The performance of language models is typically measured using cross-entropy and perplexity. Cross-entropy indicates the difficulty of recognizing text with the model, or viewed from the perspective of compression, how many bits on average are required to encode each word. Perplexity indicates the average branching number represented by the model, and its reciprocal can be considered as the average probability of each word. Smoothing refers to assigning a probability value to unseen N-grams to ensure that every word sequence can receive a probability value from the language model. Common smoothing techniques include Laplace estimation, deleted interpolation smoothing, Katz smoothing, and Kneser-Ney smoothing.

Search

In continuous speech recognition, searching involves finding a sequence of word models to describe the input speech signal, resulting in a word decoding sequence. The search relies on scoring from acoustic models and language models. In practical applications, it is often necessary to assign a high weight to the language model based on experience and set a penalty score for long words.

Viterbi: The Viterbi algorithm, based on dynamic programming, calculates the posterior probability of the decoded state sequence for the observed sequence at each time point, retaining the path with the highest probability and recording the corresponding state information at each node for later backward retrieval of the word decoding sequence. The Viterbi algorithm solves the nonlinear time alignment of HMM model state sequences and acoustic observation sequences in continuous speech recognition without losing the optimal solution, thus becoming the fundamental strategy for speech recognition searches.

Due to the unpredictable nature of future situations in speech recognition, heuristic pruning based on objective functions is difficult to apply. Because of the time-aligned nature of the Viterbi algorithm, the paths at the same time correspond to the same observation sequence, making them comparable. Beam search retains only the top few paths with the highest probabilities at each time point, significantly improving search efficiency. This time-aligned Viterbi-Beam algorithm is currently the most effective algorithm for speech recognition searches. N-best search and multi-pass search: To leverage various knowledge sources in the search, multiple passes are typically conducted. The first pass uses low-cost knowledge sources to generate a candidate list or word candidate grid, upon which a second pass using higher-cost knowledge sources is conducted to obtain the best path. The previously mentioned knowledge sources include acoustic models, language models, and phonetic dictionaries, which can be used for the first search. To achieve more advanced speech recognition or spoken understanding, higher-cost knowledge sources, such as 4-gram or 5-gram models, higher-order contextual models, inter-word correlation models, segment models, or syntactic analysis, are often employed for re-scoring. Many of the latest real-time large vocabulary continuous speech recognition systems utilize this multi-pass search strategy.

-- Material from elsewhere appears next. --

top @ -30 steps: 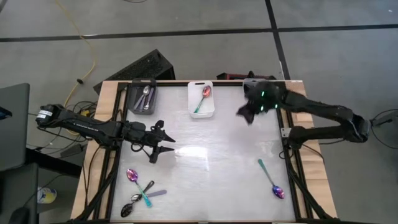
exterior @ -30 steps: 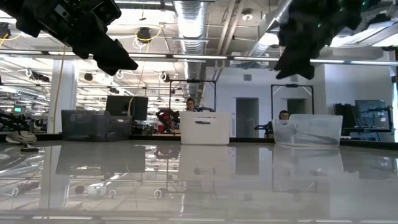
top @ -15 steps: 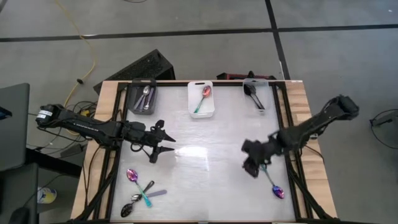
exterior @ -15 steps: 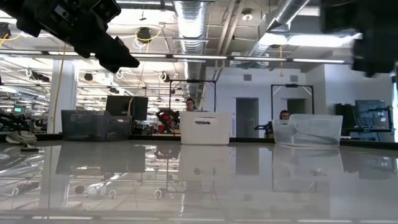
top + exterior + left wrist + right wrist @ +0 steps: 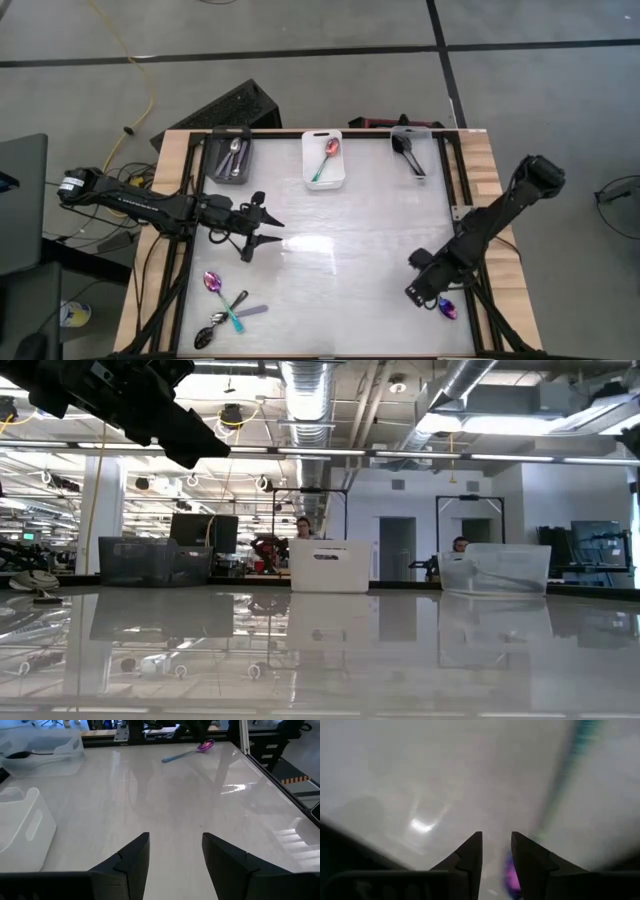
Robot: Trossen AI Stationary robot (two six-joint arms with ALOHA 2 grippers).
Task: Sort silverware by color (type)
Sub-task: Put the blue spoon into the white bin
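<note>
My right gripper (image 5: 418, 288) is open with a narrow gap, low over the table's near right. It is beside an iridescent purple spoon (image 5: 447, 308) with a teal handle that lies flat. In the right wrist view the spoon's bowl (image 5: 511, 876) shows just past one finger. My left gripper (image 5: 262, 232) (image 5: 175, 842) hovers open over the table's left half. Two more iridescent spoons (image 5: 212, 283) (image 5: 238, 312) and a black spoon (image 5: 208, 330) lie at the near left corner.
Three bins stand along the far edge. A dark bin (image 5: 232, 158) holds silver spoons, a white bin (image 5: 324, 158) an iridescent spoon, and a clear bin (image 5: 410, 150) a black spoon. The middle of the table (image 5: 340, 250) is bare, and a frame rail (image 5: 462, 210) runs down the right side.
My right gripper has swung from over the far-right clear bin toward the table's near edge. It has come down beside the iridescent spoon at the near right. The clear bin with its black spoon now shows uncovered.
</note>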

N-best search generates a candidate list, retaining the best N paths at each node, which increases computational complexity to N times. A simplified approach retains a few word candidates at each node but may lose suboptimal candidates. A compromise method is to consider only two-word-long paths, retaining k paths. The word candidate grid provides multiple candidates in a more compact form, and modifications to the N-best search algorithm can yield a candidate grid generation algorithm.

The forward-backward search algorithm is an example of applying multi-pass search. After performing a forward Viterbi search using simple knowledge sources, the forward probabilities obtained during the search can be used for calculating the objective function in the backward search, allowing for the use of heuristic A algorithms for efficient backward searching to obtain N candidates.

System Implementation

The requirements for selecting recognition units in speech recognition systems are accurate definitions, sufficient data for training, and general applicability. English typically adopts contextual phoneme modeling, while the coarticulation in Chinese is less severe, allowing for syllable modeling. The size of the training data required by the system is related to model complexity. If the model is overly complex beyond the capacity of the provided training data, performance will sharply decline.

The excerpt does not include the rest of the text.